ITの世界にも「プログラミング道」なるものがあって、師弟関係があったらどれほど良いでしょう。日本は絶望的なほどのソフトウェア輸入大国ですが、「米国のものの方が優れているに違いない」という辺境人マインドと、「ソフトウェア技術を自分たちのものとして消化する前に、次の技術が押し寄せてくる」という二重苦よって、師の存在が排除され続けているように思われます。 だいたいこの業界で「プログラミング一筋20年」という人は「マネジメントの道に乗りそびれた落伍者」という烙印が押されていて誰もそんな人の話は聞いてくれませんし、マネジメントに行った人は行った人で「ITの本懐はコミュニケーションにあり」などとしたり顔で言ういうもんですから、道を究めようにも入門者が師事すべき師の存在が無いわけで、これでは学びが発動しなくても仕方ありません。 それでもって(私もそうですが)師がいないから仕方なく「キャリアプランで何を学び、どうなって欲しいかを事前に見せようか」という発想に至るわけですが、内田先生曰く「事前に何を得られるかを一覧的に開示することによって学びのモチベーションは破壊される」 という堂々巡りに至るわけです。
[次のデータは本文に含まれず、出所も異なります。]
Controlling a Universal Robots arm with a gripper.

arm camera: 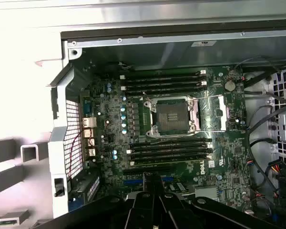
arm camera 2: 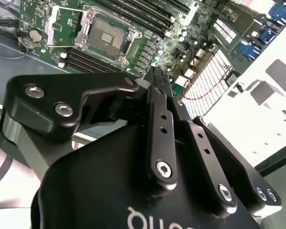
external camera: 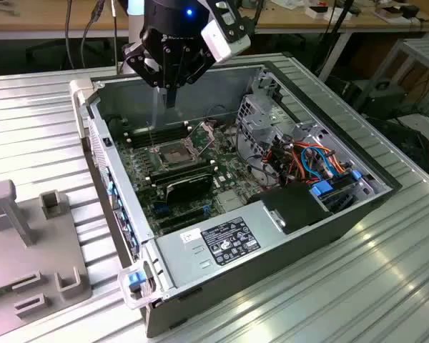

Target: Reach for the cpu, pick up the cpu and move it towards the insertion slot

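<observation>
black linkage of my tool (arm camera 2: 158, 78) sits closest in the second wrist view. its two fingers (arm camera 2: 159, 119) are drawn together at the tips, with no gap i can make out. whether the cpu is nipped between them i cannot tell, because the tips hide whatever is there.

in the exterior view the tool (external camera: 170, 96) hangs high over the far side of the open computer case (external camera: 214, 89), which sits on the ribbed tabletop (external camera: 386, 286). the insertion slot (external camera: 173, 153) lies on the motherboard (external camera: 232, 171), below the tool and a little nearer. its dark centre is bare and its metal cover plate (arm camera: 212, 112) is swung open to one side. memory slots (arm camera: 162, 81) run in banks along two opposite sides of it.

i judge the line from tool to slot to be mostly straight down. a grey fixture (external camera: 28, 236) rests on the tabletop at the exterior view's left, well apart from the tool.
</observation>
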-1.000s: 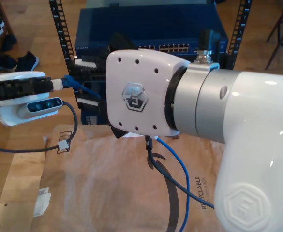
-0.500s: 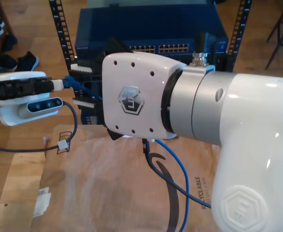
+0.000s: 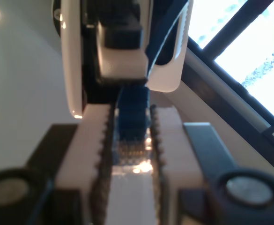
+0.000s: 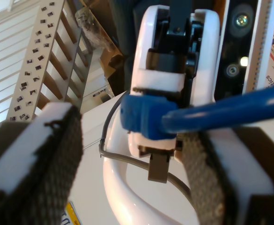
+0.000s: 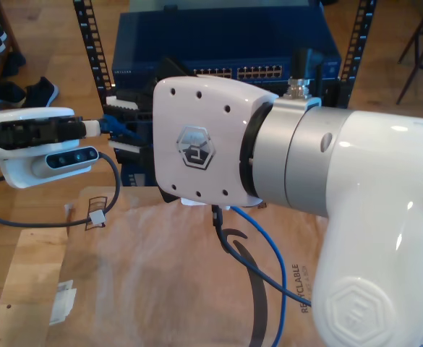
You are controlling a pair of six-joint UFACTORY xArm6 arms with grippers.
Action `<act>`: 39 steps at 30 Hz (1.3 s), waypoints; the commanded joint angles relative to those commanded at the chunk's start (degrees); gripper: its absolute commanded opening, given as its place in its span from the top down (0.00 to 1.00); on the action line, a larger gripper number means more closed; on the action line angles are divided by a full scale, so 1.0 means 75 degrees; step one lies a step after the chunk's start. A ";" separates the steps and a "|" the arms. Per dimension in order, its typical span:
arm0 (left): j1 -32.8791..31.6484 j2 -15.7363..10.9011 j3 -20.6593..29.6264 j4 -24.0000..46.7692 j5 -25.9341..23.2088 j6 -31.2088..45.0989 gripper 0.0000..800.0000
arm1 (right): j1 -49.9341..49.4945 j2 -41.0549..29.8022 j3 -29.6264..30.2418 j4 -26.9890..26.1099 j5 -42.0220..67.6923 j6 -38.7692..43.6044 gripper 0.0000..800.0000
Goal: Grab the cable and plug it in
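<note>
The cable (image 5: 267,249) is thin and bright blue; it runs over the brown paper and up behind the big white arm at the exterior view's right. Its blue-booted plug (image 3: 129,147) sits clamped between the white toothed fingers of my first gripper (image 3: 131,117), which is the arm at the exterior view's left (image 5: 95,127). My second gripper (image 4: 127,154) is open, its pads (image 4: 57,154) wide apart on either side of the plug (image 4: 141,115) and cable (image 4: 230,110). The cable lies close to one pad. In the exterior view its black fingers (image 5: 128,101) flank the plug (image 5: 115,126).
A blue network switch (image 5: 225,32) with a row of ports (image 5: 258,71) stands in a rack with perforated rails (image 5: 90,43) behind both grippers. Brown paper (image 5: 153,282) covers the wooden table. Dark arm cables (image 5: 251,289) trail across it. Shoes (image 5: 34,90) lie on the floor.
My second arm has shifted slightly toward the exterior view's left. My first gripper has edged right with the plug, bringing it between the second gripper's fingers.
</note>
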 joint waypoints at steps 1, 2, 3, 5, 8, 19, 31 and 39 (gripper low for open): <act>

当然私は企業経営者なので、常にこうした一般論を個別具体的な「自社に照らしてどうか」というレイヤーまで押し下げて考える責務があるわけですが、これについては「10年かけて師を育成していくしかない」と思っています。 幸い?なことに、経営者が師でなければならない理由はありません。技術的には私よりずっとすぐれたメンバーが居ます。私は「道場のビルを持っているオーナー」で良い。結果として学びのパフォーマンスが最大化され、私を含めた社員全員が、技術的、人間的に成長できれば本望です。

以前このブログでも書いたことがありますが、『ゆとり世代』は完全に私たち大人の問題です。我々がそれを望んで、十分に予見し得た結果を得た。学校教育の崩壊が叫ばれていますが、それは私たちの選択の結果であり、責任の一部は企業が担わなくてはいけないことは明白です(私のように若い世代の創業者は完全にババを引いたことになりますが・・)。 企業がその心構えを学ぶにあたって、内田先生の創見は、骨の髄まで資本主義マインドに毒された私や私たち世代のビジネスマンにとって得るところが非常に大きいと思います。

日本の将来について少しでも懸念するところがある全ての方に、一度は読んでいただきたいと思います。